Have you even tried modern C++? If no, how can you say that C++98 was peak?
As someone who grew up with modern C++, I can't even imagine going back to C++98 because it feels so incredibly verbose. Just compare how you iterate over a std::map and print its items in C++98 vs C++23:
// C++98:
for (std::map<std::string, int>::const_iterator it = m.begin(); it != m.end(); ++it) {
std::cout << it->first << ": " << it->second << "\n";
}
// C++23:
for (const auto& [key, value] : m) {
std::print("{}: {}\n", key, value);
}
Then there are all the features I would miss, for example:
- auto
- lambda functions and std::function
- move semantics
- std::unique_ptr and, to a lesser extent, std::shared_ptr
- variadic templates
- std::filesystem
- std::chrono
- std::thread, std::mutex, std::atomic, etc.
- a well-defined memory model for multi-threaded programs
- unordered containers
- structured bindings
- class template argument deducation
- std::format
- std::optional
- std::variant
- etc.
It's getting ever more complicated and involved. I need both of my hands to count the number of times I've tried coming back to C++ and use its object model for good effect. C++ is fine for simple things, and if you're smart you can scale it a long way (since it contains C).
But when you try to use all these funny features you're enumerating there for something serious, it will invariably end up in an overcomplicated slow compiling morass. Even just trying to make the types click for inserting something into a non-trivial templatized hashmap becomes a tedious act, and the IDE cannot help anymore either.
(Last issue I had was with catching some exception just to ignore it. Turned out catch(std::bad_alloc) doesn't work, you need write catch (std::bad_alloc&).)
I prefer writing simple C-style C++ where I write whole subsystems from scratch, and I can be very clear about the semantics from the start, design in what matters, and leave out what doesn't. Adding all the built-in object semantics baggage is too much overhead.

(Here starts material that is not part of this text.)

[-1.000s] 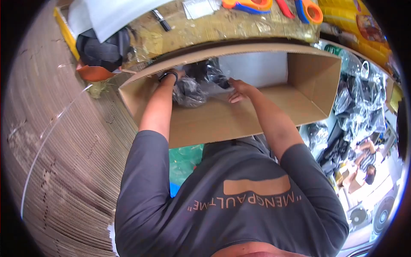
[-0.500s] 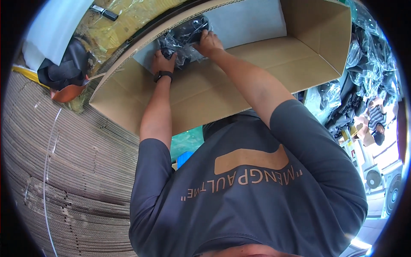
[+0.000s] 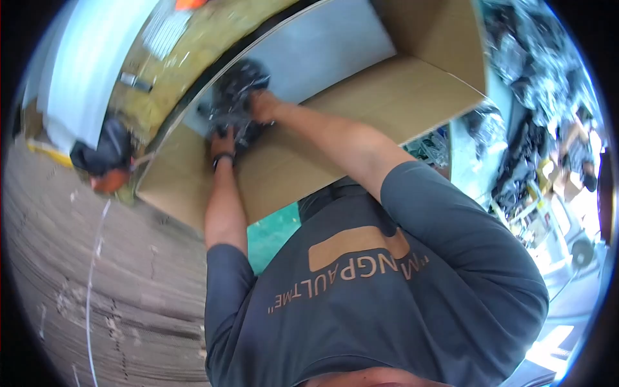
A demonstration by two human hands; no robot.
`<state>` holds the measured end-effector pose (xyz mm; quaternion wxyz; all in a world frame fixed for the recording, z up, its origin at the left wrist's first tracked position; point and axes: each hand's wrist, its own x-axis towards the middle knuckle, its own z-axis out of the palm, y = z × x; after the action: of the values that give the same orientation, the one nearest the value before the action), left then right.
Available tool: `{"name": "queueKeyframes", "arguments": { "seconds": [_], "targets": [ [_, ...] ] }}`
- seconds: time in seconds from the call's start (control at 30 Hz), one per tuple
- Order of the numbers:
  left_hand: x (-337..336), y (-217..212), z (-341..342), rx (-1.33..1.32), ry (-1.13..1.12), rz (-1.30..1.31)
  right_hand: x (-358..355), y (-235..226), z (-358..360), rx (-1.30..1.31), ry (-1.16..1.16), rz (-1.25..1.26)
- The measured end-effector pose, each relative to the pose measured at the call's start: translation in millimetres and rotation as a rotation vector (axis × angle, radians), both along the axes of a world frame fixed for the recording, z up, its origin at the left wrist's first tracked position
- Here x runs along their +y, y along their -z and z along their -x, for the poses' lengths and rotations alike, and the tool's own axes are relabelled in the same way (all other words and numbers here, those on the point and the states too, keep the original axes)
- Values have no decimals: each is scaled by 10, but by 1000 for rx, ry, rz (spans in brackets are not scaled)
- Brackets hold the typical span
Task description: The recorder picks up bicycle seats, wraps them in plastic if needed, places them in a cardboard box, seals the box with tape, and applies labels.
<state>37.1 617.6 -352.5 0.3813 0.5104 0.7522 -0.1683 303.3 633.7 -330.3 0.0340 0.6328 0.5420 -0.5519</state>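
Left fingers [image 3: 224,136] and right fingers [image 3: 258,105] around black bundle [image 3: 236,103] inside carton [image 3: 393,93] beside cardboard stack [image 3: 138,277].

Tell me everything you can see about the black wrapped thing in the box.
The black thing is wrapped in crinkled, clear-looking plastic; blur hides its shape. It sits inside the open brown cardboard box, toward the left end, with a pale sheet beyond it. The left hand touches its near end, the right hand its right side.

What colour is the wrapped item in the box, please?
The wrapped item looks black, best seen in the head view.
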Motion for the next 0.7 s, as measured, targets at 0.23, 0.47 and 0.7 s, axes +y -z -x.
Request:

It's not like I use these things just for the sake of it. All of the things I've listed above solve real practical issues or make the code more readable. I don't really see how they would influence the overall program architecture, let alone in a negative way.
As someone who grew up with turbo c++ I would also miss pretty much all of these (maybe not variadic template args) but at least boost covers the library parts.
Same, I don't understand the complaints against modern C++. A lambda, used for things like comparators etc, is much simpler than structs with operators overloaded defined elsewhere.
My only complaint is the verbosity, things like `std::chrono::nanonseconds` break even simple statements into multiple lines, and you're tempted to just use uint64_t instead. And `std::thread` is fine but if you want to name your thread you still need to get the underlying handle and call `pthread_setname_np`. It's hard work pulling off everything C++ tries to pull off.
> And `std::thread` is fine but if you want to name your thread you still need to get the underlying handle and call `pthread_setname_np`.
Yes, but here we're getting deep into platform specifics. An even bigger pain point are thread priorities. Windows, macOS and Linux differ so fundamentally in this regard that it's really hard to create a meaningful abstraction. Certain things are better left to platform APIs.
I couldn’t fathom starting a new project with whatever the current C++ is now.